SURABAYA – Baru-baru ini, media dihebohkan dengan pemberitaan mengenai kasus bullying terhadap siswa SMP hingga merenggut nyawa sang korban. Hal ini menambah daftar panjang kasus bullying yang terjadi di Indonesia.
Kasus bullying, utamanya pada remaja, yang menyebabkan terenggutnya nyawa korban sebenarnya sangat banyak terjadi. Namun, layaknya gunung es, tidak banyak kasus-kasus ini yang mendapat atensi dari masyarakat luas. Lantas, apa saja penyebab remaja memiliki dorongan untuk melakukan tindakan bullying?
Tiara Diah Sosialita MPsi Psikolog, dosen Departemen Psikologi Universitas Airlangga, menjelaskan bahwa terdapat beberapa penyebab mengapa kasus bullying banyak terjadi pada remaja. Secara psikologis, bullying dapat dipicu sikap-sikap negatif seperti perasaan iri, dendam, dan permusuhan antar remaja.
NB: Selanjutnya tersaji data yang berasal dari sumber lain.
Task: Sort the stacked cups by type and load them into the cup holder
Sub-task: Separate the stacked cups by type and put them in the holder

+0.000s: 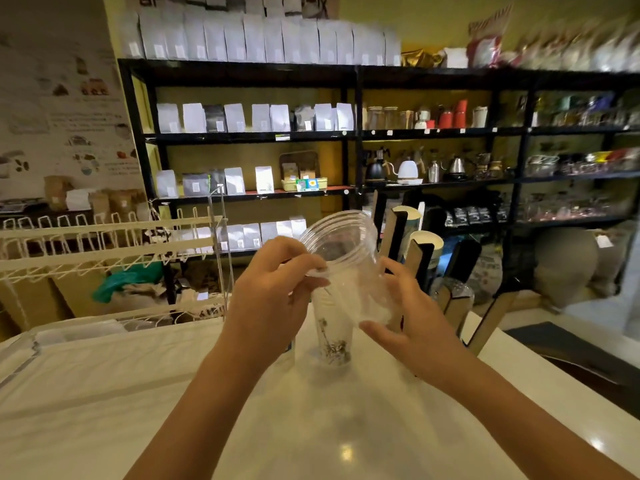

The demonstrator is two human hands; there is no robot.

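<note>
Head camera is looking down over your two forearms at a white counter. Your left hand is pinching the near rim of a clear plastic cup, thumb and fingertips curled onto the edge. That cup is tilting in the air, its open mouth facing up toward 11 o'clock and its base pointing down toward 5 o'clock. Your right hand is cupping the cup's lower part from the 4 o'clock side, fingers curved around the base (the plastic is blurring there, so exact contact is hard to judge). Directly under the tilting cup, a printed cup is standing upright on the counter, between your two wrists. At 2 o'clock from your hands, the cup holder is standing with its cardboard-coloured slotted tubes leaning toward you, white cup rims showing in two of them. At 9 o'clock a white wire rack is sitting beside the counter. Black shelving with white bags and kettles is filling the background at 12 o'clock.
</note>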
Dari sisi pelaku, biasanya bullying dilakukan karena kepercayaan diri mereka yang cenderung rendah. Bullying menjadi sarana si pelaku untuk mencari perhatian orang-orang di sekitarnya. “Asumsi mereka, dengan mem-bully orang lain mereka akan merasa puas, lebih kuat, serta menjadi lebih dominan, ” jelasnya pada wawancara Senin (20/6/2022).
Tiara Diah Sosialita MPsi Psikolog, Dosen Departemen Psikologi Universitas Airlangga. (Foto: Istimewa).
Pengaruh negatif media, lanjut Tiara, juga turut menjadi penyebab tindakan bullying pada remaja. Berbagai tindakan kekerasan di televisi atau internet dapat menjadi inspirasi bagi para remaja untuk melakukan tindakan kekerasan bahkan tanpa alasan yang jelas sekalipun.
Guna mencegah perilaku bullying pada remaja, Tiara menekankan pentingnya para remaja mengetahui bentuk-bentuk tindakan bullying itu sendiri. Pada remaja, umumnya bullying dapat dilakukan dalam bentuk verbal (mencemooh, membentak, mencela), fisik (menendang, memukul, meludahi), relasional (mengabaikan, mengucilkan), serta dalam bentuk cyberbullying.
“Kalau sudah mengenal bentuk-bentuk bullying, jika merasa mereka melakukan bullying maka perlu untuk berhenti. Dan sebaliknya, jika seseorang menyadari bahwa ia korban bully, ia perlu melakukan langkah-langkah untuk tidak membiarkan (tindakan, Red) bully itu terus, ” tegas Tiara.
Pada korban bullying, Tiara menyampaikan pentingnya menyikapi tindakan bullying dengan percaya diri dan menghadapinya dengan kepala tegak. “Ingat, yang melakukan tindakan tercela adalah pem-bully, bukan korban. Jadi, yang harusnya merasa bersalah adalah si perundung, ” ujarnya.
Korban bullying, sambung Tiara, juga perlu mencari bantuan kepada orang-orang yang dapat ia percaya seperti orang tua, saudara, guru, atau konselor. Selain itu, korban dapat menyimpan bukti-bukti tindakan bullying agar dapat ia laporkan kepada pihak berwajib.
Tiara pun berpesan jika seandainya para remaja menyaksikan tindakan bullying, mereka dapat melakukan usaha yang bisa mereka lakukan seperti melerai, mendamaikan, atau mencari bantuan baik kepada guru maupun pihak berwenang. “Bullying itu bisa tumbuh subur karena orang-orang yang ada di sekitar remaja yang menjadi korban bullying itu diam aja, ” terangnya.
Orang tua juga diharapkan waspada terhadap tindakan bullying pada remaja mengingat tindakan ini dapat terjadi kapanpun, di manapun, pada siapapun, dan oleh siapapun. Terdapat beberapa ciri yang dapat menjadi indikasi tindakan bullying baik secara fisik (memar, luka, patah tulang), perilaku (tertutup, kesulitan berbaur, self-harm), maupun secara mental (emosi tak terkontrol, gangguan komunikasi).
Orang tua dapat meminta bantuan pihak sekolah apabila anaknya terindikasi menjadi korban bullying. Selain itu, mengingat dampak bullying sangat besar terhadap psikis, orang tua juga dapat melibatkan profesional seperti konselor atau psikolog jika terdapat trauma pada korban. “Jangan membiarkan bullying berlarut-larut sehingga remaja berkemungkinan melakukannya pada orang lain, ” pungkas Tiara.